The two-day event (Feb. 25-26), featuring a variety of activities for young cross-country skiers and their families, is expected to provide a very welcome spark to the winter economy in Addison County. Organizers anticipate filling every hotel room in the Middlebury area while providing a stream of potential shoppers and diners.
“We have been visiting businesses as we can to notify them and encourage their sponsorship,” said Christiana Hodges, a co-organizer of the 2011 TD Bank Bill Koch Festival, to be held at the Rikert Ski Touring Center on Middlebury College’s Bread Loaf campus in Ripton.
This will be the first time in around 25 years that an Addison County venue will host the annual Bill Koch Festival.
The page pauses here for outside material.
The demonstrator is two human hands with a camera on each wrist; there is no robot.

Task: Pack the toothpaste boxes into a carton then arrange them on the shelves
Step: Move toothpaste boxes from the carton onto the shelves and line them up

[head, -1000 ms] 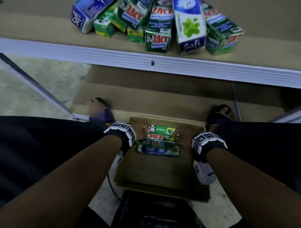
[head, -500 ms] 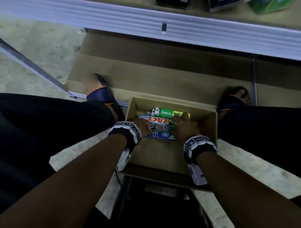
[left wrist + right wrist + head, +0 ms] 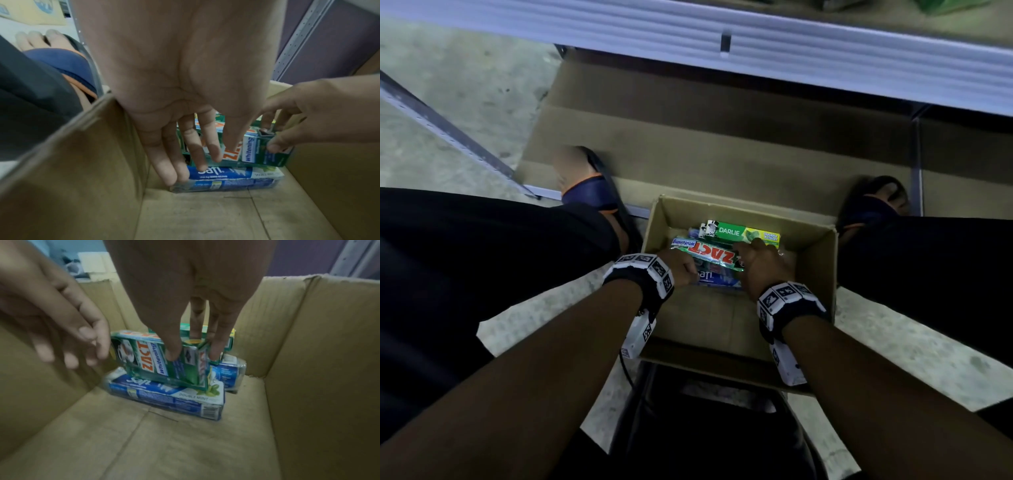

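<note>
**Feet, Floor and a Flat Brown Sheet**

A blue slipper (image 3: 594,193) with a foot in it stood on the far side of the left hand (image 3: 681,269), a bit to the left. Another dark slipper (image 3: 873,209) stood past the right hand (image 3: 763,265), off to the right. A flat brown cardboard sheet (image 3: 722,144) lay on the ground beyond both hands. Far to the left of them a grey metal bar (image 3: 448,128) with small holes crossed the grey floor (image 3: 465,85). Black cloth legs (image 3: 482,267) sat on both sides. A black cable (image 3: 625,370) hung under the left wrist. A dark thing (image 3: 705,431) sat closer in than the hands; what it was could not be told.
</note>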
The event — and indeed the New England Bill Koch League — is named after Brattleboro native Bill Koch, the United States’ first world-class cross-country skier. He was the first American to win an Olympic medal in Nordic skiing, earning the silver in the 30 km in the 1976 Olympics and finished sixth in the 15 km event at those same games.
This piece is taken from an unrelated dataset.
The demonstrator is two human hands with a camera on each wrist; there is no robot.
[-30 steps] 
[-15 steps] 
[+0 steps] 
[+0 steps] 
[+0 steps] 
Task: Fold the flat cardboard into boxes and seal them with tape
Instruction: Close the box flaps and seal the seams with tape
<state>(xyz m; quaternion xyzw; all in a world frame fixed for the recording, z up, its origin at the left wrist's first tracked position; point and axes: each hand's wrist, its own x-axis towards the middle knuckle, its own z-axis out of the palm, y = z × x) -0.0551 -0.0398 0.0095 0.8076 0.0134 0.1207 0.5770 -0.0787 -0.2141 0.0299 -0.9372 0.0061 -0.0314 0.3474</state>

The stated mission of the New England Bill Koch League (NEBKL) is “to introduce young people to the lifelong sport of cross-country skiing with all of its recreational, social, fitness and competitive opportunities.” That is done primarily through a cross-country ski program for boys and girls ages 6 through 13 years old (kindergarten to 8th grade).
Children in Vermont, Maine, New Hampshire and Massachusetts can participate in the NEBKL, through individual clubs. The Frost Mountain Nordic Bill Koch League, consisting of around 90 members, successfully applied for the opportunity to host the 2011 festival.
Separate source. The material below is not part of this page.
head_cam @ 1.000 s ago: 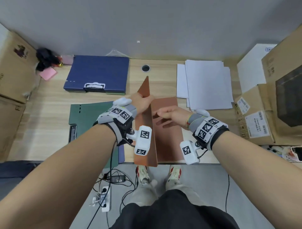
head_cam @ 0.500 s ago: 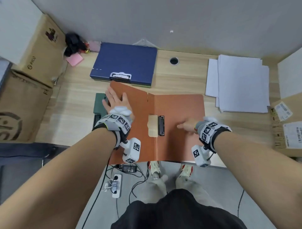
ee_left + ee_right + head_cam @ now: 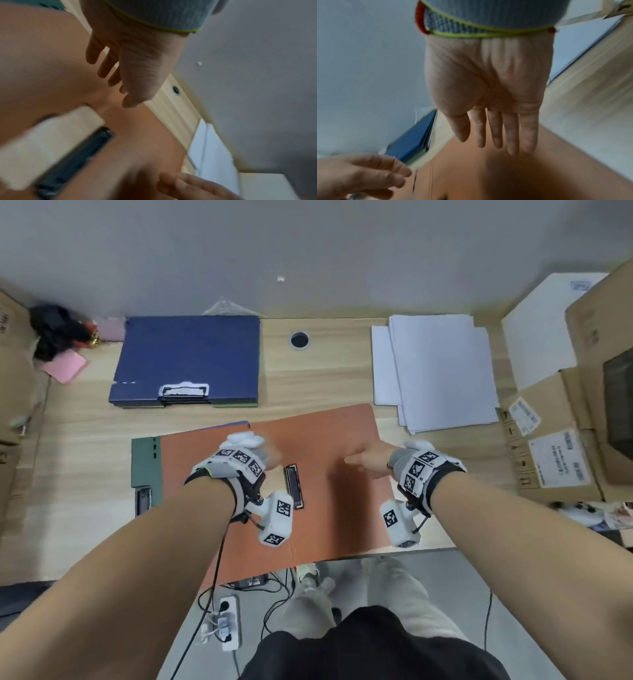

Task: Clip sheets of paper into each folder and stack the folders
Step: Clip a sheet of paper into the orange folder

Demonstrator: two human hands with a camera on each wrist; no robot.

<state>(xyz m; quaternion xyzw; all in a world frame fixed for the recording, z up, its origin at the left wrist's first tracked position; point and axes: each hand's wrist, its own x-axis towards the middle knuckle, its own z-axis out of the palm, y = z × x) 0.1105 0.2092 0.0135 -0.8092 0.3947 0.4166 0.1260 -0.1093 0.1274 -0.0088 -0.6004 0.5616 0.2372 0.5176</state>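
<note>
An orange folder [image 3: 337, 436] lies open and flat at the desk's front edge, with a black clip [image 3: 294, 487] beside its spine and a beige label next to it. My left hand [image 3: 272, 457] hovers over the spine just above the clip, fingers relaxed and holding nothing; the wrist unit hides most of it. In the left wrist view the left hand [image 3: 118, 75] hangs over the orange folder [image 3: 142, 135] and the blurred clip [image 3: 73, 159]. My right hand [image 3: 363, 461] is over the right cover, its straight fingers [image 3: 494, 135] empty. White paper sheets [image 3: 435, 371] lie at the back right.
A green folder [image 3: 146, 463] lies under the orange one's left side. A blue folder stack [image 3: 188, 357] sits at the back left, near a cable hole [image 3: 299, 339]. Cardboard boxes [image 3: 561, 460] line the right edge. Pink notes [image 3: 65, 368] lie far left.
The orange folder's cover went from upright to flat. My left hand slid from the left cover to the spine by the clip. My right hand shifted slightly right.
</note>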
“We put in a bid to host the event and they picked us,” said Hodges. The local group had to show, among other things, that it had enough lodging and a suitable venue to handle the anticipated swell of more than 400 young competitors and their families.
Once here, the festival will feature:
• A festival parade and opening ceremony.
• A series of individual and relay races, ranging from 2 km to 4 km.
• A Frost Cabin Forest Animal Cruise. This will be a non-competitive ski for skiers and their families.
• An awards ceremony and banquet at the Middlebury Union High School gym.
• Ski jumping demonstrations.
• The Vermont Sugarmakers’ Association mobile sugarhouse.
Local volunteers and parents of skiers will work hard to make sure the festival goes smoothly.
The Bill Koch Festival will be teaming up with Addison County Transit Resources to provide public transportation from local hotels to the Rikert Ski Touring Center. The ACTR buses will make trips regularly throughout the festival.
The annual festival has grown by leaps and bounds since it was last held in Addison County — at the Blueberry Hill Inn and Ski Center in Goshen. It was around 25 years ago that Blueberry Hill owner Tony Clark received a rather frantic call asking if his facility could host the event, as there was a lack of snow at the scheduled venue in southern Vermont.
Clark agreed, and on went the show. Of course in those days, the festival lasted one day and drew around 120 people, Clark recalled. Since then, the festival has stretched out to two days, with more participants and a greater emphasis on competition, according to Clark.
“Bill’s (Koch’s) philosophy has always been to ‘make sure the kids have fun,’” said Clark, whose children participated in NEBKL events.
Clark praised this year’s organizers for taking on the festival.
“I’m in awe that they’re willing to pull it off,” Clark said.